A BETTER FIX: Recently, Calcium Hydroxylapatite (CaHA) has been tried as an augmentation material to treat vocal cord disorders. CaHA is a major component of the mineral constituent for both bone and teeth and has been used in dental, orthopedic and head and neck bony reconstruction. It is a stable implant material with minimal inflammatory response and is not toxic. Researchers have used CaHA in a gel carrier to help restore the voice. The material is called Radiesse. In a prospective study of Radiesse for the treatment of vocal disorders, researchers found more than 80 percent of the patients have had significant relief in their symptoms to a near-normal voice. Radiesse is injected into the damaged vocal cord and as Roy Casiano, M.D., from the University of Miami says, "It's a space filler. It increases the bulk of the vocal cord where you have lost muscle." He says about 70 percent of the patients just need one injection. Another 20 percent need two injections and just 10 percent would need three or more injections.

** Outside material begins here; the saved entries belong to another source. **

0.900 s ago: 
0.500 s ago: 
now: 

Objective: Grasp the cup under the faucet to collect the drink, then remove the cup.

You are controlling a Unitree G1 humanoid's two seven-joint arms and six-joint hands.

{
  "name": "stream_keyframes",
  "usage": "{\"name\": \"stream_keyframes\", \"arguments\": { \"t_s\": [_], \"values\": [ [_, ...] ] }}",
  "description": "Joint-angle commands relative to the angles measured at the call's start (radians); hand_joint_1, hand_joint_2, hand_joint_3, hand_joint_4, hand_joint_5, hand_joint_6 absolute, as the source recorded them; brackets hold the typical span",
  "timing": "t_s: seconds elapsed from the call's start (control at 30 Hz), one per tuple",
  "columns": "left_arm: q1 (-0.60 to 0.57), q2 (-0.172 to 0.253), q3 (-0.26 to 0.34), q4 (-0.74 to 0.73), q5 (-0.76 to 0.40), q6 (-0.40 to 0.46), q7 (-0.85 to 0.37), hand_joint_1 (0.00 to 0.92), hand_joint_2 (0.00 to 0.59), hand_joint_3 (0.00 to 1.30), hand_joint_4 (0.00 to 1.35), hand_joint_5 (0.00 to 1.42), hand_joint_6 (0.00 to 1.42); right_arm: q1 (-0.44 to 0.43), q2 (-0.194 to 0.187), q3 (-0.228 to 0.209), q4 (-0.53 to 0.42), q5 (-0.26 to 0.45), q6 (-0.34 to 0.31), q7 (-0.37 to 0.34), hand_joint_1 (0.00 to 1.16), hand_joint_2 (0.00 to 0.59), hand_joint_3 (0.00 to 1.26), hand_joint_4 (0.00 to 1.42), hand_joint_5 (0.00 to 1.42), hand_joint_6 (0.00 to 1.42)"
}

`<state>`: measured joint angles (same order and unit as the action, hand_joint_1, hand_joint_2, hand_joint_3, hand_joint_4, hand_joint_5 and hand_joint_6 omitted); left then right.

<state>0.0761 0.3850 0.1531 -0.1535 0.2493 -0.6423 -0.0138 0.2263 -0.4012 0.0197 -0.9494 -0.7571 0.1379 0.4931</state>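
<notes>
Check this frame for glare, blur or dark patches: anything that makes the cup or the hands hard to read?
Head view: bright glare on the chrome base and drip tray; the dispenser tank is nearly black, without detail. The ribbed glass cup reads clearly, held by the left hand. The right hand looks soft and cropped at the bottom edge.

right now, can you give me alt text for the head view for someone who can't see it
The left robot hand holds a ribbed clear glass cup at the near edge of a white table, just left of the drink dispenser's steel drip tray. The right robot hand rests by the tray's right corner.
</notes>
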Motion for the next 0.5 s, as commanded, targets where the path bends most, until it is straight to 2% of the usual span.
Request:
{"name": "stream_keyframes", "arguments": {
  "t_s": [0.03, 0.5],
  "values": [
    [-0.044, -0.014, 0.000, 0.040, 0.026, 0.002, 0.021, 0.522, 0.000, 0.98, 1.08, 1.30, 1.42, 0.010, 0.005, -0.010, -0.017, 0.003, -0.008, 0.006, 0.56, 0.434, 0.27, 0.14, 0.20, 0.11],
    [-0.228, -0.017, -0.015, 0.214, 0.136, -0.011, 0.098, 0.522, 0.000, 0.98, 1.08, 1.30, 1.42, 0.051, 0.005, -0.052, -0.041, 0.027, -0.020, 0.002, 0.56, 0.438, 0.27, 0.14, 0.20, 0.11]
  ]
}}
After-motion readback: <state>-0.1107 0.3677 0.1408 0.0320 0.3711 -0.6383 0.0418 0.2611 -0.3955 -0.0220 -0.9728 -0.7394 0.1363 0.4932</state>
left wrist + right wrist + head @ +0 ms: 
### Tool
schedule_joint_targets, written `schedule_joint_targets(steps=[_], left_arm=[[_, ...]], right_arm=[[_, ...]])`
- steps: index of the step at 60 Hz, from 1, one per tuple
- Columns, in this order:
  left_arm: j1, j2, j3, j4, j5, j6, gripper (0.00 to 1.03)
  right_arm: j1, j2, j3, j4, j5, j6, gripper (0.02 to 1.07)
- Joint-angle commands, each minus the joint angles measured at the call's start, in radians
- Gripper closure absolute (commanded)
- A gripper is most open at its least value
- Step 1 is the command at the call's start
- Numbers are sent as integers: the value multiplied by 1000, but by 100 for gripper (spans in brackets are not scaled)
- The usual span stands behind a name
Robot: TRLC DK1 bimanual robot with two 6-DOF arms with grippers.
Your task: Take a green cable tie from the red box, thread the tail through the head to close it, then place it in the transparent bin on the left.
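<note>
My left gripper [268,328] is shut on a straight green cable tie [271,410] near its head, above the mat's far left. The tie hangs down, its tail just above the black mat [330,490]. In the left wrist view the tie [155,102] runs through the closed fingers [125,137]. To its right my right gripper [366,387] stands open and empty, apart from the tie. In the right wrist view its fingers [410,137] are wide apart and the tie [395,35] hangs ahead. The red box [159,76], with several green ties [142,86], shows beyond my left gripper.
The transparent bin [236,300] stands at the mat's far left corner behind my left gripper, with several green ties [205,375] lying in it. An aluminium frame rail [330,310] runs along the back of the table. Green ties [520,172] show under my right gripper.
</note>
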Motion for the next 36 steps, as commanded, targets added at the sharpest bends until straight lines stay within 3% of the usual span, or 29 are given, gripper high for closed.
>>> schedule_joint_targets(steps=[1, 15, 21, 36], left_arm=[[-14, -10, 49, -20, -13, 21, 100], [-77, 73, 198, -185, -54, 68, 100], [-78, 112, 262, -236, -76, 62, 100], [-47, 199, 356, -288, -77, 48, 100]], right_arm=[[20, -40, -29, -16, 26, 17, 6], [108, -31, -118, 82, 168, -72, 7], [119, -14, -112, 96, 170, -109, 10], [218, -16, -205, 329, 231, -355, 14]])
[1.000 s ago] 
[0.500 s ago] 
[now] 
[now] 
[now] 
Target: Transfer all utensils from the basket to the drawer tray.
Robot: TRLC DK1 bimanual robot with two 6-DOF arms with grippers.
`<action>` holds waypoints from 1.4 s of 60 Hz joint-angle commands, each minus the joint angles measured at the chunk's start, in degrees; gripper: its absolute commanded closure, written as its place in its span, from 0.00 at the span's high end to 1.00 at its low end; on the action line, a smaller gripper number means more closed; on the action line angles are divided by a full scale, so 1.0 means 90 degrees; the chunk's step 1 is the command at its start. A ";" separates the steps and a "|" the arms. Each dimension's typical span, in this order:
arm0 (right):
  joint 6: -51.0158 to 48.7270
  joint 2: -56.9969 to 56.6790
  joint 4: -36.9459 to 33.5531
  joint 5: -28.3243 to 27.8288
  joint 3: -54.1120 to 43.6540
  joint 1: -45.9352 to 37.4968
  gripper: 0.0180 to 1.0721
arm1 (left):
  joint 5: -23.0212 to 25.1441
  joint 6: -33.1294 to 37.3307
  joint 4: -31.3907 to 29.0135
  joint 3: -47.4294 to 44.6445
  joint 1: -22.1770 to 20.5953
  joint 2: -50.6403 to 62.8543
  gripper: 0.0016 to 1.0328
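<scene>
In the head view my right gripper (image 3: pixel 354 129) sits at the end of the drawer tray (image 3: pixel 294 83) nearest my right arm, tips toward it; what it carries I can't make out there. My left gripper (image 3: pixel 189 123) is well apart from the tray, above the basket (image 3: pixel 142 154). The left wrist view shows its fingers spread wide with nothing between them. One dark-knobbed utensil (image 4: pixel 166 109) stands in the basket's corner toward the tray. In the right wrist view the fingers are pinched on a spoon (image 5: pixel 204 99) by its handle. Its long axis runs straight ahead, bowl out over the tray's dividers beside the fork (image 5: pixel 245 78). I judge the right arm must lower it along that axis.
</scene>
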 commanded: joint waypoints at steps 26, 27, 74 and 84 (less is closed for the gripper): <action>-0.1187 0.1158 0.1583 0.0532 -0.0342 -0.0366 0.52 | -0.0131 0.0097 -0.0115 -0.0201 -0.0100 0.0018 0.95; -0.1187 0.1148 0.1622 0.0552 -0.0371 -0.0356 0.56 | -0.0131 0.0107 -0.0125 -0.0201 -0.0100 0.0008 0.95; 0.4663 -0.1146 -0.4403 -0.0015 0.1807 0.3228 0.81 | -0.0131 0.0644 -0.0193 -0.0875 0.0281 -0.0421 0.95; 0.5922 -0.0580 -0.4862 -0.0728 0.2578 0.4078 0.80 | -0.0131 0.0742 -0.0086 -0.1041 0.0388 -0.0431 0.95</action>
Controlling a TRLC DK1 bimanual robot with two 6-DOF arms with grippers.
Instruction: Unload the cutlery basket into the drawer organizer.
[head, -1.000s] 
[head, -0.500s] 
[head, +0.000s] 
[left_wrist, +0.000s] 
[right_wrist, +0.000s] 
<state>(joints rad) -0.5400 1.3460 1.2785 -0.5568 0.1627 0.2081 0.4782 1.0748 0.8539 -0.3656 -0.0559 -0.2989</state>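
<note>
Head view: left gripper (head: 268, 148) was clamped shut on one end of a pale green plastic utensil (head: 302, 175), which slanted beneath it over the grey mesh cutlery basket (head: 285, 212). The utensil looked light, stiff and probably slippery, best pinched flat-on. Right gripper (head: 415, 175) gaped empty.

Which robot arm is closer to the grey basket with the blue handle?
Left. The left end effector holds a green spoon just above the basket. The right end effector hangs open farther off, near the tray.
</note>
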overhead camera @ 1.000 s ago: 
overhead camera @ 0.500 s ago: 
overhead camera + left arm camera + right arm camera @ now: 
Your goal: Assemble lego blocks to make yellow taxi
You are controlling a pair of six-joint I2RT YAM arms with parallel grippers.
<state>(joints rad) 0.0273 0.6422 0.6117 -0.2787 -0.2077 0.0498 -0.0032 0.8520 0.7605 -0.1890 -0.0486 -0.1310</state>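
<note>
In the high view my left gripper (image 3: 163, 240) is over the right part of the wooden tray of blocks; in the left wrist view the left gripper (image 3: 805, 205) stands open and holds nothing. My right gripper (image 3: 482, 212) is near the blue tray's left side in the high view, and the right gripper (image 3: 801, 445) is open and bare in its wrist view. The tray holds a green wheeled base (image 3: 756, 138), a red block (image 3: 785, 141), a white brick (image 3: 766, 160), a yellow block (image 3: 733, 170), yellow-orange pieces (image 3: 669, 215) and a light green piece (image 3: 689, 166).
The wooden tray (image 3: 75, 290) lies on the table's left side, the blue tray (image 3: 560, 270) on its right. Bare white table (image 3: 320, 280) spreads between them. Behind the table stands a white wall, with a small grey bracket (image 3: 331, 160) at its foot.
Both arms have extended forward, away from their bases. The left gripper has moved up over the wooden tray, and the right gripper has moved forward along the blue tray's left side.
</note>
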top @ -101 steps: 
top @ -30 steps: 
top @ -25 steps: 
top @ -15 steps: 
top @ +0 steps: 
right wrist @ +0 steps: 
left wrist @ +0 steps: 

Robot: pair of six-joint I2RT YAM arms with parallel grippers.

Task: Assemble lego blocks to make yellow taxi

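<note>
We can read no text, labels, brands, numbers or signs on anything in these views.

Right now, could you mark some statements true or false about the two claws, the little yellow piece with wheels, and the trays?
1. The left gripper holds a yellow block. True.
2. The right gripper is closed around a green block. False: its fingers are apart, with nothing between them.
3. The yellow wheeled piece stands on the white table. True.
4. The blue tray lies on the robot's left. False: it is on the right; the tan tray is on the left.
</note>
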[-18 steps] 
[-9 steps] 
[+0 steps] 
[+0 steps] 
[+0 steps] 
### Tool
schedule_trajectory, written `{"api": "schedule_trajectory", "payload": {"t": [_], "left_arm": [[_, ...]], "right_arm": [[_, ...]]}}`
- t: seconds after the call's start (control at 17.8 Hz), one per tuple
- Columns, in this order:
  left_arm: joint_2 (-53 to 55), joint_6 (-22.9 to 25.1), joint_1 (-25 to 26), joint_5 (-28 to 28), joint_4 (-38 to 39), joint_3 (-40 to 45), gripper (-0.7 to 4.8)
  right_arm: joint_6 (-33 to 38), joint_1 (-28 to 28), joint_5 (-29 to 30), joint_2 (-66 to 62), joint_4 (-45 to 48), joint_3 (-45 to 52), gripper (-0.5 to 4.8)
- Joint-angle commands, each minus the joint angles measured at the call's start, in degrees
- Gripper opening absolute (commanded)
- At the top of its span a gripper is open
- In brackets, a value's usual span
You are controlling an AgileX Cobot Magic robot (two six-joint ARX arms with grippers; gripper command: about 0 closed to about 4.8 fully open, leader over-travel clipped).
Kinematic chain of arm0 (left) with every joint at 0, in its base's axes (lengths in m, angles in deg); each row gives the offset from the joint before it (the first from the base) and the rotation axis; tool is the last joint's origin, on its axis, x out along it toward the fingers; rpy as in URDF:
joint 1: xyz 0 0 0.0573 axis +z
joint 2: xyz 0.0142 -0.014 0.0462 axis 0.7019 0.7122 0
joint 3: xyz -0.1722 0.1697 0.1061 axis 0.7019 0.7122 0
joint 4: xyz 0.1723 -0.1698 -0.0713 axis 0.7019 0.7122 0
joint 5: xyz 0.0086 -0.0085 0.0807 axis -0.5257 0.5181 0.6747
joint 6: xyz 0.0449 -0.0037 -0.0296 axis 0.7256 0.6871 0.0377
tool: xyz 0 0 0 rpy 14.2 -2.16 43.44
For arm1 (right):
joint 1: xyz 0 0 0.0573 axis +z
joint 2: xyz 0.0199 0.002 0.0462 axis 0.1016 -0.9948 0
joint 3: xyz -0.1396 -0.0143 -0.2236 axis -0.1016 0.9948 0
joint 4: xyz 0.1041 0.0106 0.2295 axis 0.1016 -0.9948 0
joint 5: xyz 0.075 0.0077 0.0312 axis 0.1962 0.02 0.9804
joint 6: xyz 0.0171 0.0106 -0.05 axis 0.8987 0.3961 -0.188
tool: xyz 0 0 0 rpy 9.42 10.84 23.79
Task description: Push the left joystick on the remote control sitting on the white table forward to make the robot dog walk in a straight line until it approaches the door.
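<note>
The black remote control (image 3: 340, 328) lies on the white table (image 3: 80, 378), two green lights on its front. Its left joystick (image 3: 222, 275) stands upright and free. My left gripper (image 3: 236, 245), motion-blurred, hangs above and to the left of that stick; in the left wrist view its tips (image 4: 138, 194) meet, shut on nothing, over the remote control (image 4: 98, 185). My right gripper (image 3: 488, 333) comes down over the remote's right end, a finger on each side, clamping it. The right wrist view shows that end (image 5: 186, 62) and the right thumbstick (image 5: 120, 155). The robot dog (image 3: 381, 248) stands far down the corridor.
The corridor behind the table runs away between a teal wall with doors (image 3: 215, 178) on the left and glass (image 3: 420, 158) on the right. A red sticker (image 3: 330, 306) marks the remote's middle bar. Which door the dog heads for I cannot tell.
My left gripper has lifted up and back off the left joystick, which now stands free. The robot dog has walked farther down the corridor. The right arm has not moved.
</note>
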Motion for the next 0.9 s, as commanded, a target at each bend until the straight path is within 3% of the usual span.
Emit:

Radiesse is commonly used to fill in wrinkles and to plump lips in the field of plastic surgery. Its use in vocal cord augmentation is a simple fix to a big problem. Dr. Casiano says being without a voice is a great stressor on one's quality of life. He says, "[Patients] are considerably desperate when they come in. They cannot go back to work because nobody understands them. The family does not understand them. They cannot even speak on the phone. It really impacts your social life. It's significantly debilitating."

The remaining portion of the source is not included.